- _Dataset entries_

==================================================

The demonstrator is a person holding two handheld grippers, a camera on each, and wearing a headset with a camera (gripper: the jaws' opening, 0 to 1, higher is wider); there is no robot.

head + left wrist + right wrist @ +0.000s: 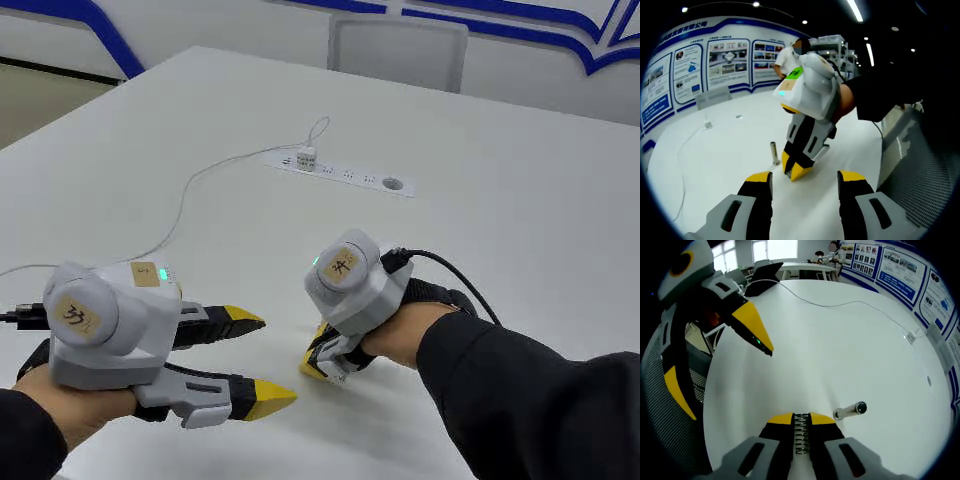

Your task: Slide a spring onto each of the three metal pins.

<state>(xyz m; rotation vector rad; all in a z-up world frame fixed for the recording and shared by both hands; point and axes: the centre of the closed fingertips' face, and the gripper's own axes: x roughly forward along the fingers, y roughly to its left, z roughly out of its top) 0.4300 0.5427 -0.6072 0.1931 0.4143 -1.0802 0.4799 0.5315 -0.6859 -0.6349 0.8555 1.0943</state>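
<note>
Head view, left gripper (270,360): held in a hand low over the white table (480,250), jaws spread well apart, yellow tips aimed at the right gripper (318,365). Gripped by the other hand, tilted steeply down, tips at or just above the tabletop; cannot tell if touching.

Right gripper view: pinching a spring (800,432) between the pressed-in yellow tips, coil lying lengthwise along the jaws. Metal pin (851,410) just beyond those tips, off to the right of them, apart from the spring. Other gripper's yellow tip up and to the left, well clear of both.

Left gripper view: same pin (774,152) standing upright on the table, just beside the right gripper's tips, on their left, ahead of the spread left jaws. Right gripper's tips sit between the two left jaws, a little further out.

Beyond both grippers in head view: power strip (345,173) set in the tabletop with a small white plug (306,158), thin white cable (190,190) trailing from it past the left gripper's outer side. Chair back (397,50) at the far table edge.
</note>
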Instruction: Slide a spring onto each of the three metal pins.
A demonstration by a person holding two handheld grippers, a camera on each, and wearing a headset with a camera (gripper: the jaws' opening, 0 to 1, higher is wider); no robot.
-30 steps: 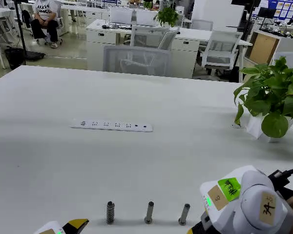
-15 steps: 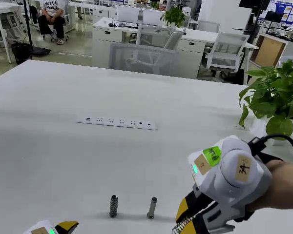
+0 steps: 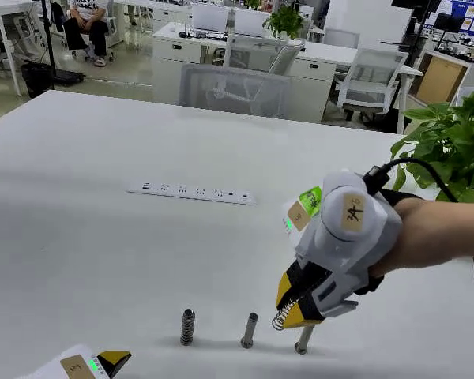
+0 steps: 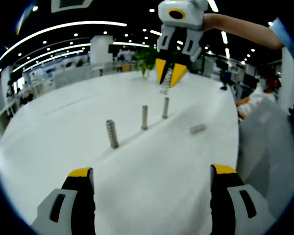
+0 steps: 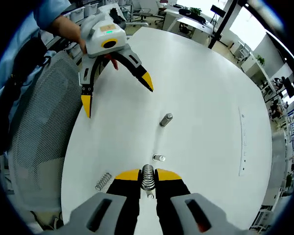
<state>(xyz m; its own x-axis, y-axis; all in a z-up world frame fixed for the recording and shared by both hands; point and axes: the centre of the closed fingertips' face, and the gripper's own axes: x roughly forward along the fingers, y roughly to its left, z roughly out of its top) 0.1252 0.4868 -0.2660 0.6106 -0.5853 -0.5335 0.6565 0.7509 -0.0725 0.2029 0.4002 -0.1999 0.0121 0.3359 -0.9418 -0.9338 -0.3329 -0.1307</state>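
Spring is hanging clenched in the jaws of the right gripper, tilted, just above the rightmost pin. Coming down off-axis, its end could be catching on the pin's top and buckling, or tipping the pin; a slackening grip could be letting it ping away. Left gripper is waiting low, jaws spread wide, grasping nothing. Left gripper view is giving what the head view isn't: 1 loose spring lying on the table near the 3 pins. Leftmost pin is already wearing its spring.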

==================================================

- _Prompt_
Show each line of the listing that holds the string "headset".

- _The completed task_
The demonstrator is a person holding two handheld grippers, a camera on each, and wearing a headset with a camera (gripper: the jaws' opening, 0 to 1, higher is wider); there is no robot.
A demonstration by a person holding two handheld grippers, a camera on each, and wearing a headset with a camera (gripper: the jaws' opening, 0 to 1, higher is wider); no robot.

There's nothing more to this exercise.